Long forgotten, this watch now stands out in all shop windows. Once adored by our elders, the young people of Gen Z are also won over.
Watch silhouettes have evolved a lot since their invention in the 16th century. If the watchmaking world often goes back and forth, boldly reinventing yesterday’s classics by infusing them with a contemporary touch; since the 70’s, watchmaking aesthetics have been confined to the hyper visible, the imposing, even bling-bling, inspired by the ultra-popular metallic sports models which have won over laymen and purists alike (Audemars Piguet being the leader with its Royal Oak). For a long time, the models we wore on our wrists were prominent, opulent, visible from miles around. Proof of this maximalist quintessence: the watch G-Shock GA-V01, worn as a bangle bracelet at the fashion show Ottolinger. But this world has changed.
For two years, the lines of our timepieces have been refined, disappeared, and deconstructed. Some brands have even had fun demolishing watches with bracelets as we know them. End of 2024, Chanel thus imagined its iconic necklace in the form of a necklace-watch-wired earphones. If the pocket watch of yesteryear was equipped with a chain that could evoke the necklace, it had never before been equipped with headphones – since they did not exist then. During this same period, accessible brands like Casio Or Ice Watch chose to display the time on rings rather than bracelets.
Today, after this aesthetic error, the watch returns to its basics, is adorned with its bracelet, but is available in more delicate and discreet models: narrower bracelet, smaller and flatter dial, soft and minimalist look which takes up the codes of the fine watches worn by our elders.
A fashion and consumption trend, driven by Generation Z and confirmed by the agency Bloomberg And Chrono24 (L’Echo Belgique, Sabato). In today’s market, young buyers are mainly looking for small gold watches with a vintage look, which could almost be confused with jewelry.
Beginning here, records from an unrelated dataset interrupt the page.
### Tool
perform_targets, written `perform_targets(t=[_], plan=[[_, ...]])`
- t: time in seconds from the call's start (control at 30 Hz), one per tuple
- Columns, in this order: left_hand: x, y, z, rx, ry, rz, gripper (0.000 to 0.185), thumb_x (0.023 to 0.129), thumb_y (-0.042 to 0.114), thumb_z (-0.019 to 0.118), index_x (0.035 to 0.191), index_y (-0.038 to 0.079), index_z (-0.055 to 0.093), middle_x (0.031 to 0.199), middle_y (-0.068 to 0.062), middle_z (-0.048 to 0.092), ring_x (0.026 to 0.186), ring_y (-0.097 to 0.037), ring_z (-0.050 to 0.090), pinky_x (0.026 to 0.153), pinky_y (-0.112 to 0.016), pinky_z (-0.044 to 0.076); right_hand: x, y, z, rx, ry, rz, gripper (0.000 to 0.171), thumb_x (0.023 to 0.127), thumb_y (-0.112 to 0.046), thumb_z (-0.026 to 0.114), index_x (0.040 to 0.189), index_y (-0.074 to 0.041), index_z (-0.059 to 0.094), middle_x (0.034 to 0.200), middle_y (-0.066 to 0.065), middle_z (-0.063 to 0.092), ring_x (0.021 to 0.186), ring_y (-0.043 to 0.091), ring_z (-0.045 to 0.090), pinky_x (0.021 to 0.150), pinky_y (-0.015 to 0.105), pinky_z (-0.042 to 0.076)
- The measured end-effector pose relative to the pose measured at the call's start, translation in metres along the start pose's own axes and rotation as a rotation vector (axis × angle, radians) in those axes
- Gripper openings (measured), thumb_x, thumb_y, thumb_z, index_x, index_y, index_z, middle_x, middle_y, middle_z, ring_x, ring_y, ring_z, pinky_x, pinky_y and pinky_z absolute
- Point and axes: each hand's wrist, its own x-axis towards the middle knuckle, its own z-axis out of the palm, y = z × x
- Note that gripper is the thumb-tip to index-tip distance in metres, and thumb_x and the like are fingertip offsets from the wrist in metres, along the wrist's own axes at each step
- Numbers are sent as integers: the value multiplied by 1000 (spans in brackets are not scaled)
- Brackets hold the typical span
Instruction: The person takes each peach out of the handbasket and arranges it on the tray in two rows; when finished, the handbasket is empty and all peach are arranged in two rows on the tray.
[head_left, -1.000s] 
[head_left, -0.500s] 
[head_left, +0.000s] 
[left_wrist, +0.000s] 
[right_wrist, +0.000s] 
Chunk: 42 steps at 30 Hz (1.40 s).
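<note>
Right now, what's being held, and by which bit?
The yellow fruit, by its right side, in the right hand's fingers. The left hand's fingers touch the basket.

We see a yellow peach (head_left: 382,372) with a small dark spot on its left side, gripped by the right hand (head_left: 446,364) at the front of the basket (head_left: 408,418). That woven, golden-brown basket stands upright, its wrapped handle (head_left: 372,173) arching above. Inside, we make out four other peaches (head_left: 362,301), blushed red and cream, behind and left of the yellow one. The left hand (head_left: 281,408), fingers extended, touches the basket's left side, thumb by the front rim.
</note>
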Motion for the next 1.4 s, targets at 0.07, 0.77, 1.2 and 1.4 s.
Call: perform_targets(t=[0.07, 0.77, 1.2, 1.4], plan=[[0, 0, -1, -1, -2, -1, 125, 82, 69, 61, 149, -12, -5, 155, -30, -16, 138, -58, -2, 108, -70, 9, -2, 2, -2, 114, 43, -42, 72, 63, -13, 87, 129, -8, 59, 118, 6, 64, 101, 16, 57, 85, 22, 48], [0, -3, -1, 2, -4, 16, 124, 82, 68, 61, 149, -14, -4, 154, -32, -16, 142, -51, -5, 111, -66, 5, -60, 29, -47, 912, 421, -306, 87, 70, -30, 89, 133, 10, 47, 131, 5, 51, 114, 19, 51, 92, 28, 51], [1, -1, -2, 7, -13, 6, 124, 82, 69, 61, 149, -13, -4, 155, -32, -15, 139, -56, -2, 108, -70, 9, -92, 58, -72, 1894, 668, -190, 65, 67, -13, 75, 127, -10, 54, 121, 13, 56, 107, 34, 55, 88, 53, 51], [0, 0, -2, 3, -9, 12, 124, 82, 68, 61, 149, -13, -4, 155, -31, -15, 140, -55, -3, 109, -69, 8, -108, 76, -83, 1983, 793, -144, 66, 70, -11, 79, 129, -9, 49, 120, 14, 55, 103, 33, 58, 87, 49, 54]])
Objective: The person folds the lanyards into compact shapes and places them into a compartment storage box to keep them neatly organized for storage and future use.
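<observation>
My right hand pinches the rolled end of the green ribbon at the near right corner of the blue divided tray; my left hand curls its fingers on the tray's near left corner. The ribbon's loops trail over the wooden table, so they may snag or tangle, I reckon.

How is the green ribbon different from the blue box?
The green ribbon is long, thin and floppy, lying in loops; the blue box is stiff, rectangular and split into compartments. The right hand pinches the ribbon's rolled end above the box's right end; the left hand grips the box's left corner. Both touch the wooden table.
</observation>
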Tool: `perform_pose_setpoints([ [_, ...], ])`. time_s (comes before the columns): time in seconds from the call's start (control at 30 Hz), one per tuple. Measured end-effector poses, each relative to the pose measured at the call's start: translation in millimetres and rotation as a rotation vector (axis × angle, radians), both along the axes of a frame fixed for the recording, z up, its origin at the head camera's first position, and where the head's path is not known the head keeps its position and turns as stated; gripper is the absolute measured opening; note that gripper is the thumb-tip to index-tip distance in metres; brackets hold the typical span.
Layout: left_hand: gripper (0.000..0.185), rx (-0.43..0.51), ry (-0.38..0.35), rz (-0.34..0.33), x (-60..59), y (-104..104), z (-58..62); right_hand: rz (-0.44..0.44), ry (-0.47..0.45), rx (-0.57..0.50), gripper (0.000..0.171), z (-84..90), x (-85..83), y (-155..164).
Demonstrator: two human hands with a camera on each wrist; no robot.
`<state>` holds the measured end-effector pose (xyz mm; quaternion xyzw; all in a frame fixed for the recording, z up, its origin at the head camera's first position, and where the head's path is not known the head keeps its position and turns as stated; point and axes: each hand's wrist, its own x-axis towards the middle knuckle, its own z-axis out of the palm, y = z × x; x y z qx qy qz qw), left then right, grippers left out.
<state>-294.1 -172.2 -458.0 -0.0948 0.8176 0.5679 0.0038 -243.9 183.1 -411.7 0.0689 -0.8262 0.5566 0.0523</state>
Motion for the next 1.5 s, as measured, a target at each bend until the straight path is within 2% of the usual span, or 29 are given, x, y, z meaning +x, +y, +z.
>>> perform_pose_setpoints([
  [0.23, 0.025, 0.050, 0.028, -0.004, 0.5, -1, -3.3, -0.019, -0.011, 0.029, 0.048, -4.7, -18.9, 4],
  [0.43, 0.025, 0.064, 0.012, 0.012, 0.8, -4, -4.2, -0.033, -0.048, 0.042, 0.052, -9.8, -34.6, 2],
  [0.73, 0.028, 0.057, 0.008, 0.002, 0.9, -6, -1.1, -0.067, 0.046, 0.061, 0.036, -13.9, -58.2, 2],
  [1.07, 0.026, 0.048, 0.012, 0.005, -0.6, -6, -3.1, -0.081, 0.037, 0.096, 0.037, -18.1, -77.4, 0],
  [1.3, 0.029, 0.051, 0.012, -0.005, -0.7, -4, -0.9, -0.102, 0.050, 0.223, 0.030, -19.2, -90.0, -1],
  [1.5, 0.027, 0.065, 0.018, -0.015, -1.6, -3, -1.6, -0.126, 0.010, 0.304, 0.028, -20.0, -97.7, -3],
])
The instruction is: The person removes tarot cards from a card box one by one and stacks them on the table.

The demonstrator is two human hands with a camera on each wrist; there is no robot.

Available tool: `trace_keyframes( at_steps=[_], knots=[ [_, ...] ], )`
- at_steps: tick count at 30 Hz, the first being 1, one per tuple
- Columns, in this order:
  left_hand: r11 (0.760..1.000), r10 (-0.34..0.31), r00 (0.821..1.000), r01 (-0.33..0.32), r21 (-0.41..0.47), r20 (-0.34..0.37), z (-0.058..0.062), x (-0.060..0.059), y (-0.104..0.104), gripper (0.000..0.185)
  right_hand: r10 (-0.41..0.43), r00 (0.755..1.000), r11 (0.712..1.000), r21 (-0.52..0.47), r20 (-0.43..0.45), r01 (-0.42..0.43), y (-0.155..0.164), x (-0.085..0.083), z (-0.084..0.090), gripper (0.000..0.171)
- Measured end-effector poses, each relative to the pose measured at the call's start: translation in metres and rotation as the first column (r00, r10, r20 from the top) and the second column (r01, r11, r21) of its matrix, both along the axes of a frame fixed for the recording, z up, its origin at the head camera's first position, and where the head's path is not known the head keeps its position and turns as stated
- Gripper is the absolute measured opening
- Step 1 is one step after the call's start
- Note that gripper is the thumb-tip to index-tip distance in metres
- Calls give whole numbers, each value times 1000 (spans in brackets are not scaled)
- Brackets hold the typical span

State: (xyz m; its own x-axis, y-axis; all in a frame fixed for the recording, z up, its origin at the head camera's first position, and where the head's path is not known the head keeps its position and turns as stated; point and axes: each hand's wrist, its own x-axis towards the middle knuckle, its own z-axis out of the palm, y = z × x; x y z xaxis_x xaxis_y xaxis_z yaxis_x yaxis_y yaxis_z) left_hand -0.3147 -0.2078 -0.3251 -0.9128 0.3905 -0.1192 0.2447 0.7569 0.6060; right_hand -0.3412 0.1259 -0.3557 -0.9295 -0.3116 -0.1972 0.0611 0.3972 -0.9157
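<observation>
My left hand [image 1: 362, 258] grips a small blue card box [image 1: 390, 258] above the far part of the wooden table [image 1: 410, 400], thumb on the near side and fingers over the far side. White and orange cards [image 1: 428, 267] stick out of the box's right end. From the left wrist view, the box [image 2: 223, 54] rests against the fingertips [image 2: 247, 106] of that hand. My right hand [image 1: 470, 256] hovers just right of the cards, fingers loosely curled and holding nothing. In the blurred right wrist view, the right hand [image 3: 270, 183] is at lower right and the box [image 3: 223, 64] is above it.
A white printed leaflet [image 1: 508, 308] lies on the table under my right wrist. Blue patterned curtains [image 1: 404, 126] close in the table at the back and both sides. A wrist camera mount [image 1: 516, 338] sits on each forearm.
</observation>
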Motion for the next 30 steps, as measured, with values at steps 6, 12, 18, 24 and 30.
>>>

Proof of this is that since 2018, the purchase of “dress watches” has increased by 44%. As a reminder, “dress watches” – also called “evening watches” – are worn for special occasions and therefore aim for discreet elegance. Result: the aesthetics of the final piece meets tacit aesthetic criteria such as a thinness between 6 to 9 mm, a dial between 36 and 40 mm in diameter, etc. If the leather strap is usually appropriate for the dress watch; today, metallic is also accepted.
Models with vintage lines like the Bathtub Cartier Or the Serpenti of Bvlgari thus regain all their letters of nobility. Gen Z’s favorite luxury watches on the site? The Santos, the Tank or even the Panthère – all three signed Cartier. “Smaller and sleeker is now the new standard” of the watch market, written Bloomberg Business.